→ WORK INSTRUCTIONS
Please filter the listing below and copy out the lines that hold "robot".

[PROVIDED DATA — start]

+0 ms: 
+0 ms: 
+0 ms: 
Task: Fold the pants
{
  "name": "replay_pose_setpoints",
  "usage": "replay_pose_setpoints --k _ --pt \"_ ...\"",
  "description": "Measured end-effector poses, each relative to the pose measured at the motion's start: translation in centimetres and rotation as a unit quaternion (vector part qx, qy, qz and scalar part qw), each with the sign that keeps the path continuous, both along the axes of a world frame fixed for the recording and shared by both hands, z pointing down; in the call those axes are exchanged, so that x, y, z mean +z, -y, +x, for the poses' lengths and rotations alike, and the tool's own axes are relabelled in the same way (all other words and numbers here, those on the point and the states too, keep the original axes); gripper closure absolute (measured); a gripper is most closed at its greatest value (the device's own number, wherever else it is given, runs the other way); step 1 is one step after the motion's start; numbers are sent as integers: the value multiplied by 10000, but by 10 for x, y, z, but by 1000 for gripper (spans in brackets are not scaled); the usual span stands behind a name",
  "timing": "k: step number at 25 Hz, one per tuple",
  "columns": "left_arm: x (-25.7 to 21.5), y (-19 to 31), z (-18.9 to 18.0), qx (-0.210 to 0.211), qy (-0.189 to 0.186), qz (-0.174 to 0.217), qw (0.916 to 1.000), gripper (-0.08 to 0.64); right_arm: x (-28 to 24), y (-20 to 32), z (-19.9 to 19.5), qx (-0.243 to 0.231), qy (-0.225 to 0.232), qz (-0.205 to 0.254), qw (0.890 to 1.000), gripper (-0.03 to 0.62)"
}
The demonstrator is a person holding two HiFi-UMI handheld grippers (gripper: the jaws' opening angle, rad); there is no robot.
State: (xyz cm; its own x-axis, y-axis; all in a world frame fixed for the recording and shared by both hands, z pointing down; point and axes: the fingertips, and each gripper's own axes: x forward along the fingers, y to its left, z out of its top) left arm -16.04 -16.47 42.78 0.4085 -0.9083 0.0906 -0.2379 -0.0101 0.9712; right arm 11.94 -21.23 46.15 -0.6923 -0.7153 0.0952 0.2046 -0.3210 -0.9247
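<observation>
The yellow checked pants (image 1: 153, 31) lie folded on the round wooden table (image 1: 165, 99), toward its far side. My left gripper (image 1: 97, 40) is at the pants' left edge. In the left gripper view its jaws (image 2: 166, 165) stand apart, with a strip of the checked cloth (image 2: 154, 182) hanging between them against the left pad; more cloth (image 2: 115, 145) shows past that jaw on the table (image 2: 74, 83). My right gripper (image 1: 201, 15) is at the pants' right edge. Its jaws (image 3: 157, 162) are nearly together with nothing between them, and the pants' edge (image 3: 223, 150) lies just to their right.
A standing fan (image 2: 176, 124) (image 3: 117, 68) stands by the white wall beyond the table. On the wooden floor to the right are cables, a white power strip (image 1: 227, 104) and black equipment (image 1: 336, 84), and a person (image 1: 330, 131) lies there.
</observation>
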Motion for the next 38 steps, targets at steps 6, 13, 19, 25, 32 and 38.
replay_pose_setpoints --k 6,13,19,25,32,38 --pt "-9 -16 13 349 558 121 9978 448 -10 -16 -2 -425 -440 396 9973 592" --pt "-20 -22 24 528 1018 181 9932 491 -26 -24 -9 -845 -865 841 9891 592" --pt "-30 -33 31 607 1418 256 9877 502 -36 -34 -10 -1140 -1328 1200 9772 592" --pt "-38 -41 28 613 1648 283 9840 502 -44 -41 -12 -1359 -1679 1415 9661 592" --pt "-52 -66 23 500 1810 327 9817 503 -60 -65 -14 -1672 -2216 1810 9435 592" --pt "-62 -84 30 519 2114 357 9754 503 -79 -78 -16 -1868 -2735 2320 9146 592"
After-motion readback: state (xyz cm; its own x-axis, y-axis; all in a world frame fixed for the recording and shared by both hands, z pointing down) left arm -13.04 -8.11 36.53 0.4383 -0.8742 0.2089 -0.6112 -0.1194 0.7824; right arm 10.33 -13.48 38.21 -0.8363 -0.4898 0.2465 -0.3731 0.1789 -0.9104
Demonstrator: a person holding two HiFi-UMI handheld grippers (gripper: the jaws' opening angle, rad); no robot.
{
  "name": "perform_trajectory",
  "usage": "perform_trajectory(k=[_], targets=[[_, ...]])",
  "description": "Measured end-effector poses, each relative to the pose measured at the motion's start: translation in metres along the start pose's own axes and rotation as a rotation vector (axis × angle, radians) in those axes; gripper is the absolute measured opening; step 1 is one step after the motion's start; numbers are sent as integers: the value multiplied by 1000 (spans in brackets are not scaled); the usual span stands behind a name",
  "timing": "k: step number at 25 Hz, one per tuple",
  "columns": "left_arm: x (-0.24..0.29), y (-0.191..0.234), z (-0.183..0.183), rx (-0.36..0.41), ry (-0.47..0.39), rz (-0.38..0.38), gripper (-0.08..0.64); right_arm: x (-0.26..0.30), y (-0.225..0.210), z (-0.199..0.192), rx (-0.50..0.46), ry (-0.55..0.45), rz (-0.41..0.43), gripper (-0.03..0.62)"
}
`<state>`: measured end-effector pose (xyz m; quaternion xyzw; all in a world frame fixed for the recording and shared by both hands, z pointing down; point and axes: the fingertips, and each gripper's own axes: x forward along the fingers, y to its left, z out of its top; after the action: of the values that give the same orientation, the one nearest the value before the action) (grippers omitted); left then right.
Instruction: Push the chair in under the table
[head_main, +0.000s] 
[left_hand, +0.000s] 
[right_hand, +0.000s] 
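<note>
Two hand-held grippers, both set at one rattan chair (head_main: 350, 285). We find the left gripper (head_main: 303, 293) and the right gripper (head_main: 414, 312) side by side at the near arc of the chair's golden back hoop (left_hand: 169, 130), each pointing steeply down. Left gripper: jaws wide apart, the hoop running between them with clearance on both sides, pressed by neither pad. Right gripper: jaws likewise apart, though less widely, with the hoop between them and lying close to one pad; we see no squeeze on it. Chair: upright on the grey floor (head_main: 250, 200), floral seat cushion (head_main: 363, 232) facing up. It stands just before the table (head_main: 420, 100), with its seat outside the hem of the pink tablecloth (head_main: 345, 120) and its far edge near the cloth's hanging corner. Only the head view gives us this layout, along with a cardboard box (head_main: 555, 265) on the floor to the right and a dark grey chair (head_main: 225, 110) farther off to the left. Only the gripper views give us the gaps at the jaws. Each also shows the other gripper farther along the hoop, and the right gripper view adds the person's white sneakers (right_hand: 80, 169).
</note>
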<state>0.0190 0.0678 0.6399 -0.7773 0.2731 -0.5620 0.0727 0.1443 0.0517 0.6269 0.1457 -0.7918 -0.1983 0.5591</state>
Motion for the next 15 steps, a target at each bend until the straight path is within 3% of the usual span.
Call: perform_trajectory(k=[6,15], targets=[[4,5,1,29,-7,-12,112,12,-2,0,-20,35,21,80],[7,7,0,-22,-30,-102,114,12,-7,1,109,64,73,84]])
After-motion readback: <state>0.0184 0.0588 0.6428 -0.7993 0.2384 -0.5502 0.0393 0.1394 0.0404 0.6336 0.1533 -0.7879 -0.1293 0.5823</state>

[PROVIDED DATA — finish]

→ EXPECTED ANSWER
The demonstrator is a person holding two HiFi-UMI handheld grippers (gripper: the jaws' opening angle, rad); there is no robot.
Demonstrator: a person holding two HiFi-UMI handheld grippers (gripper: the jaws' opening angle, rad); no robot.

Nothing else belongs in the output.